* _WORK TO BE COMPLETED_:
The response must consist of the lines below from the one with "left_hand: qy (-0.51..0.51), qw" through the one with "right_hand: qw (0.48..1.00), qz", exactly as they appear and with both ends kept.

*** SUPPLIED DATA ***

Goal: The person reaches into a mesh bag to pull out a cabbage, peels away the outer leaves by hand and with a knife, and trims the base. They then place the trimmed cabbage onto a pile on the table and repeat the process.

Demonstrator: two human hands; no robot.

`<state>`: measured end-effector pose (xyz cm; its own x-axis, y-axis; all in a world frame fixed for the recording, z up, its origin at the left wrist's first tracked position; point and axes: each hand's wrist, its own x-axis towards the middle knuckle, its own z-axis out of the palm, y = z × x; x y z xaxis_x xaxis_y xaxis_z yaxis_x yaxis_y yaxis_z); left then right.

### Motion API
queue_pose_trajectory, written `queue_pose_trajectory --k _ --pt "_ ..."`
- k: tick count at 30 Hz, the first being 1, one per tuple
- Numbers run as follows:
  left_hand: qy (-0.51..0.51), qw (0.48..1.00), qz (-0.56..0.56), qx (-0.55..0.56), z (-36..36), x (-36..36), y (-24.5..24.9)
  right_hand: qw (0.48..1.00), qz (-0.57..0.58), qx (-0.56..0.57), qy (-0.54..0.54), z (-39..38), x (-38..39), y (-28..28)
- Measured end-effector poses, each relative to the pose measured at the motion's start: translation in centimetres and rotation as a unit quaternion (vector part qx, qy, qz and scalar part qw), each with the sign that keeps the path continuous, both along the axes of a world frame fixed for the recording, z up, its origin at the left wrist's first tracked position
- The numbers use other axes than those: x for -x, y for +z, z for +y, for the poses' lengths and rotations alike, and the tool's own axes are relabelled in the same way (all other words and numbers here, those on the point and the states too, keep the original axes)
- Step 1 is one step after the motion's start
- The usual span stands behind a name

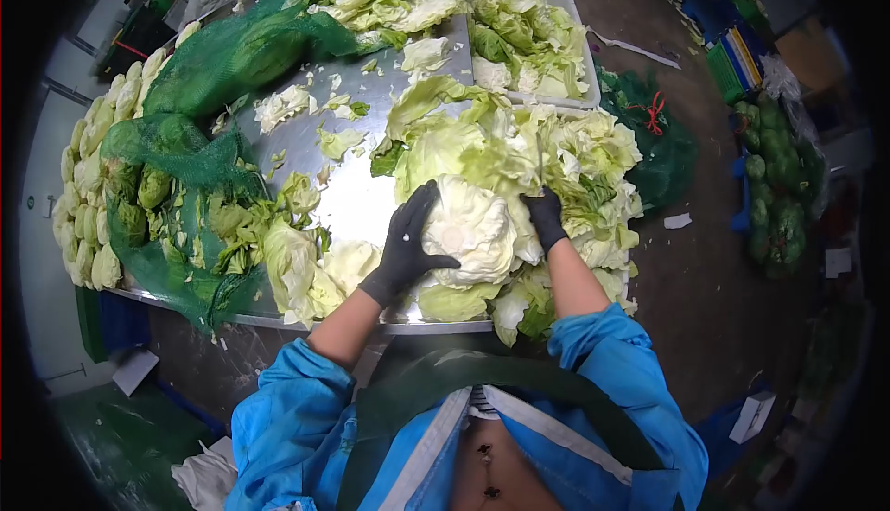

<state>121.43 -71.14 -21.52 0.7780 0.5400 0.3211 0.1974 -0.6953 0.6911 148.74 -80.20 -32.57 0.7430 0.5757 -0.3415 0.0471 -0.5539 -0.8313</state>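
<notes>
A pale cabbage head [466, 231] rests on loose leaves near the front edge of the metal table [357, 182], its cut stem end facing up. My left hand [409, 247], in a black glove, is spread around the left side of this head, with thumb and fingers apart and pressed on it. On the right of the head is my right hand [545, 217], also gloved in black, with its fingers closed. A thin upright thing, possibly a blade, shows faintly above it. Large outer leaves [445, 131] lie just beyond both hands.
Leaves fill a white crate [586, 57] at the back. Green net bags [232, 61] of cabbages lie on the table's left, beside stacked pale heads [88, 196]. A dark green net [663, 154] with red string is at the right. Loose leaves [301, 274] hang over the front edge.
</notes>
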Motion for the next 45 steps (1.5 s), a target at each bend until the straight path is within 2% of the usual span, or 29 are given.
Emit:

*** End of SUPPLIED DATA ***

* _ANSWER TO THIS PROBLEM_:
  left_hand: qy (-0.51..0.51), qw (0.48..1.00), qz (-0.56..0.56), qx (-0.55..0.56), z (-36..36), x (-36..36), y (-24.5..24.9)
  right_hand: qw (0.48..1.00), qz (-0.57..0.58), qx (-0.56..0.57), qy (-0.54..0.54), z (-39..38), x (-38..39), y (-28..28)

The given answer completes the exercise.